▸ Data items:
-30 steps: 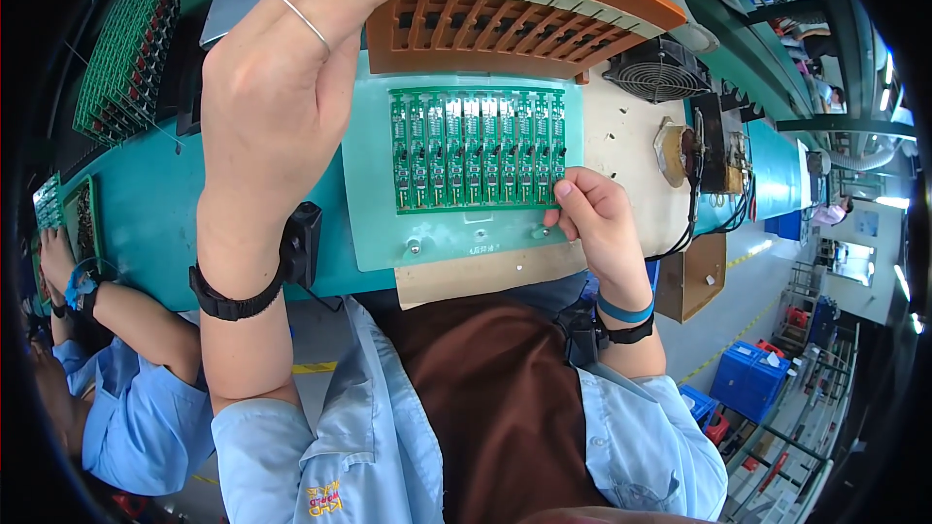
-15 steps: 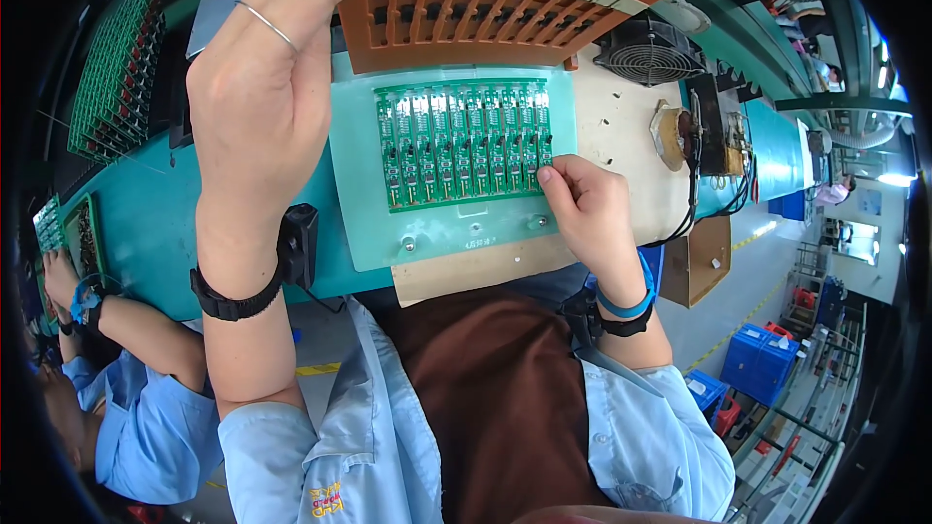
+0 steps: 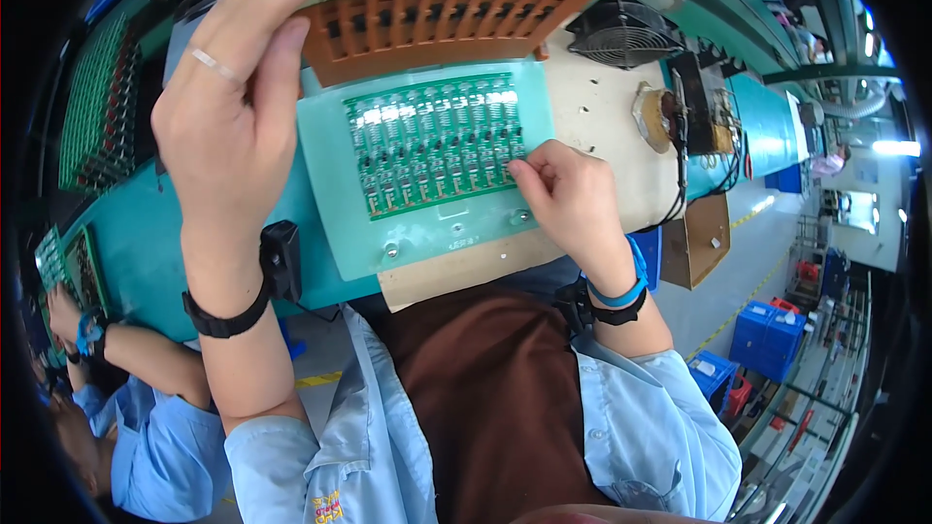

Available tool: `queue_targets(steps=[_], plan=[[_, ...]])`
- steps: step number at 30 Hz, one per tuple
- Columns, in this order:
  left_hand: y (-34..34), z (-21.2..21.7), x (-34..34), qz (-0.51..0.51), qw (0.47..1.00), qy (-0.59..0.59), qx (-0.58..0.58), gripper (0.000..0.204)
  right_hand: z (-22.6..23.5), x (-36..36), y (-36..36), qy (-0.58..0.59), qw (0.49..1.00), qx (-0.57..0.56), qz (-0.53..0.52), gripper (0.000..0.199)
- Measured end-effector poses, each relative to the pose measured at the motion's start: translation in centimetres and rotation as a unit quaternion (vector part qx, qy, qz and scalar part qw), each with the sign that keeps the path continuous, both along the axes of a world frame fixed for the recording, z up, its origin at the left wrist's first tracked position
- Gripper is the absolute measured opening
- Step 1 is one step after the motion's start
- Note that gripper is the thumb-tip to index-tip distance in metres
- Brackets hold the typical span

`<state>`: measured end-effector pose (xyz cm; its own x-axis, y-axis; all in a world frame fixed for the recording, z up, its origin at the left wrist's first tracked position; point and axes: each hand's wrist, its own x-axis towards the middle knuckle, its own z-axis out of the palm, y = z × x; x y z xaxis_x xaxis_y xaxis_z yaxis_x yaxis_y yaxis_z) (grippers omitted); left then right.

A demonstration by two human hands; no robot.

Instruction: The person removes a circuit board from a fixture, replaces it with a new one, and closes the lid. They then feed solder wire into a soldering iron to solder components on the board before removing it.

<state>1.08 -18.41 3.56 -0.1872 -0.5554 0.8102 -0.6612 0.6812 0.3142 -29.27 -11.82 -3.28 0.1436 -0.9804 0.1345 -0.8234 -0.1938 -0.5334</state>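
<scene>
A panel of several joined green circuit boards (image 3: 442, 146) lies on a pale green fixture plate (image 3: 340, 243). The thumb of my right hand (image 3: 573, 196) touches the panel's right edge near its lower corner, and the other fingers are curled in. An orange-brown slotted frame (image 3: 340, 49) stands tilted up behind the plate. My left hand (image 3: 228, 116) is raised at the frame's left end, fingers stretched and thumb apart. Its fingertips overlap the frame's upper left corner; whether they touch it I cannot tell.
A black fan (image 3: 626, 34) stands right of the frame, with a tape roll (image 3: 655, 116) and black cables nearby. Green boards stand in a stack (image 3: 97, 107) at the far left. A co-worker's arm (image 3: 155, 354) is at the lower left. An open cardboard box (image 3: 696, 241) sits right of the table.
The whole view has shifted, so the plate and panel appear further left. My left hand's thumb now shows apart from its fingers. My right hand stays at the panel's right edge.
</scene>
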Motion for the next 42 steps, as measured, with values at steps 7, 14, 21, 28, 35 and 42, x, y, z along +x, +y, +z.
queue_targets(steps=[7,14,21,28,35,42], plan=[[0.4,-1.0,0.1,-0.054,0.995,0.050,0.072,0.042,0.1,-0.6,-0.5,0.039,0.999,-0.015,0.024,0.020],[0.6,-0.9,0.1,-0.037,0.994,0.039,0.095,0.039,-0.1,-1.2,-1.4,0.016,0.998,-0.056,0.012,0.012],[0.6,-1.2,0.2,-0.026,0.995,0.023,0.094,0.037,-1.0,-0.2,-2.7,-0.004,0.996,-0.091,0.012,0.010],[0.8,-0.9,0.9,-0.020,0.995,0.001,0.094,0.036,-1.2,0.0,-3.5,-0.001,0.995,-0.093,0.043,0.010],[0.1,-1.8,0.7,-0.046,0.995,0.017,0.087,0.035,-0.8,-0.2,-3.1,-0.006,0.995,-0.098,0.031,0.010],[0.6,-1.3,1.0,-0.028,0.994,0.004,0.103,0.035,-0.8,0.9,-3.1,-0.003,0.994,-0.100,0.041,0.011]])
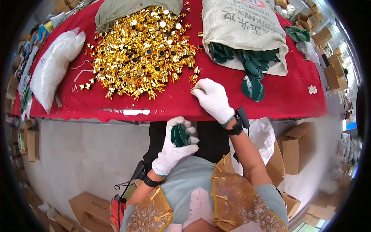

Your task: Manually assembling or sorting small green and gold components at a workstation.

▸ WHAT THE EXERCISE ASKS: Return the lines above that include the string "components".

▸ WRITTEN SOLUTION:
Instruction: The person removes a circuit board from a fixture, replaces it with a new one, and closes the lid. They then feed solder wire into a soldering iron to solder components on the board before removing it.
Your task: Manually assembling or sorting small green and gold components at a workstation.

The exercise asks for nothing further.